— Task instructions —
All lines from the start of the listing below through the line containing "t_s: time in" are to be written out again exactly, and no others.

Start of Data segment

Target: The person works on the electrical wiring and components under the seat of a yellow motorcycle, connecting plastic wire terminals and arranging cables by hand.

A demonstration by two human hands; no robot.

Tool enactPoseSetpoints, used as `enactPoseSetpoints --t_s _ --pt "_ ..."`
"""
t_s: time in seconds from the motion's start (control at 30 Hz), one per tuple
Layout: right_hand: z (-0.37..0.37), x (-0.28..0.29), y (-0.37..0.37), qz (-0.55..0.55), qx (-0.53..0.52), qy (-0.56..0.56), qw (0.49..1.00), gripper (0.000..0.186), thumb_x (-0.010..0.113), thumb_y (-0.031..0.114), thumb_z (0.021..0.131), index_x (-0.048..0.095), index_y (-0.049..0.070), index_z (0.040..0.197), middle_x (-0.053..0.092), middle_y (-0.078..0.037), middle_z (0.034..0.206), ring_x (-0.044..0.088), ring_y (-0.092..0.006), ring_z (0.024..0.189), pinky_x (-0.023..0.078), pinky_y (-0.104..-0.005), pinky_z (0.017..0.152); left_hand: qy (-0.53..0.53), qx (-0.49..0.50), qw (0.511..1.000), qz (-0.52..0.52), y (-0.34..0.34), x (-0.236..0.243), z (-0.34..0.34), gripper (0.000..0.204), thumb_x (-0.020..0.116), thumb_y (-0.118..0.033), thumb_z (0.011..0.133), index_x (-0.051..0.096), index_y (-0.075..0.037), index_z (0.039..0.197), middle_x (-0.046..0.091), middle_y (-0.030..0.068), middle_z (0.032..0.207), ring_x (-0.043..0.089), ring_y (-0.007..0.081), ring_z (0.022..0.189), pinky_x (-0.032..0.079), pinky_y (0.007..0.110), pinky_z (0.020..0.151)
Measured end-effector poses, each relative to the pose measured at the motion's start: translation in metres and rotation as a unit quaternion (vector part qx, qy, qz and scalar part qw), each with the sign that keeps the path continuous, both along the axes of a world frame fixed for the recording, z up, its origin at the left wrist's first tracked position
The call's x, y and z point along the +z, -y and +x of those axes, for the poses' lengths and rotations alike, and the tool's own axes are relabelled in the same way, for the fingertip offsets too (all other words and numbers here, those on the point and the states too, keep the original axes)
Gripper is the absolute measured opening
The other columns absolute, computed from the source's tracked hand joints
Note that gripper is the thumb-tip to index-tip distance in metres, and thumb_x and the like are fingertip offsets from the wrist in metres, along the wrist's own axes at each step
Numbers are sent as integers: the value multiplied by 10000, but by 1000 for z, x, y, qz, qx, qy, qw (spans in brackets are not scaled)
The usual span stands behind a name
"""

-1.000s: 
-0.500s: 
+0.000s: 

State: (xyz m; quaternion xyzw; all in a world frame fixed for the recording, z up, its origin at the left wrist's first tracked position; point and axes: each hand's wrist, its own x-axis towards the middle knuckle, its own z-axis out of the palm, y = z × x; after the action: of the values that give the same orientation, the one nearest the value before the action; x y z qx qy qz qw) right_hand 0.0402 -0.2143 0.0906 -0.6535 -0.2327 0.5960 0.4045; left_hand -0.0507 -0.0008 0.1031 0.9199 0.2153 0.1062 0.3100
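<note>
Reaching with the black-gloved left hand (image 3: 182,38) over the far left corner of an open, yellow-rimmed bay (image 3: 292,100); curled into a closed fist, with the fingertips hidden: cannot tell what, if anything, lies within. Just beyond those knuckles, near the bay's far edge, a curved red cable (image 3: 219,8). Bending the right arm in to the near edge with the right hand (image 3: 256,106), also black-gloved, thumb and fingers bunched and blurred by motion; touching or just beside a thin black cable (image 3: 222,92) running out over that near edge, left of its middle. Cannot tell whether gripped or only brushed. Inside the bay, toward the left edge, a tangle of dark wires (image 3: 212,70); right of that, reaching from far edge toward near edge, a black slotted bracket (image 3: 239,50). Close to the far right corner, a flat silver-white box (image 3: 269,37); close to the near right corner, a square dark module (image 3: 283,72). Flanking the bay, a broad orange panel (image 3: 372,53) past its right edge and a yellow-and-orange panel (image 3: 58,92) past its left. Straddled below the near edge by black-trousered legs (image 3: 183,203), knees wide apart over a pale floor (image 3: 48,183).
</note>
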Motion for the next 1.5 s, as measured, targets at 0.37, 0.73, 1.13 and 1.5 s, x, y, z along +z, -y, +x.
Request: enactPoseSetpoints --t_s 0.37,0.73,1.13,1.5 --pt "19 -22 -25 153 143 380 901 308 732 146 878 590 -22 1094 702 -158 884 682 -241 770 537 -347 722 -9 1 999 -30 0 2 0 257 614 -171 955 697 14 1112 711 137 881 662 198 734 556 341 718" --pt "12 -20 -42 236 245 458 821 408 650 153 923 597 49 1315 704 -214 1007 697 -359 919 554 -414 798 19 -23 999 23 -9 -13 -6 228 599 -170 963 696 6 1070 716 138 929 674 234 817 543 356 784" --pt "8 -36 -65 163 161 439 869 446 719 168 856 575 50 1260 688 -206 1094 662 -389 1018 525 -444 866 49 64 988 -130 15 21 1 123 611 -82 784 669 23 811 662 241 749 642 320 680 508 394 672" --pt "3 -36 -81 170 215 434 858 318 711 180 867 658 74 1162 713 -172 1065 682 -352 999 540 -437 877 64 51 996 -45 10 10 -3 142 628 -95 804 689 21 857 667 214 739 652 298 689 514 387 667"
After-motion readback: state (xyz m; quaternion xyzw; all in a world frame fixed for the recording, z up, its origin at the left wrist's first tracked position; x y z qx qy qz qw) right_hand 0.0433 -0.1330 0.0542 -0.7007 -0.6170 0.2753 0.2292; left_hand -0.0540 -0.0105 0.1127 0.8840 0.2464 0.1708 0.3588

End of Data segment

— Response to this exercise —
Target: The person works on the electrical wiring and components under the seat of a yellow motorcycle, connecting plastic wire terminals and arranging cables by hand.

A demonstration by two human hands; no robot.

Tool enactPoseSetpoints, used as `enactPoseSetpoints --t_s _ --pt "_ ..."`
"""
t_s: time in seconds from the motion's start (control at 30 Hz), one per tuple

There is no more to the answer.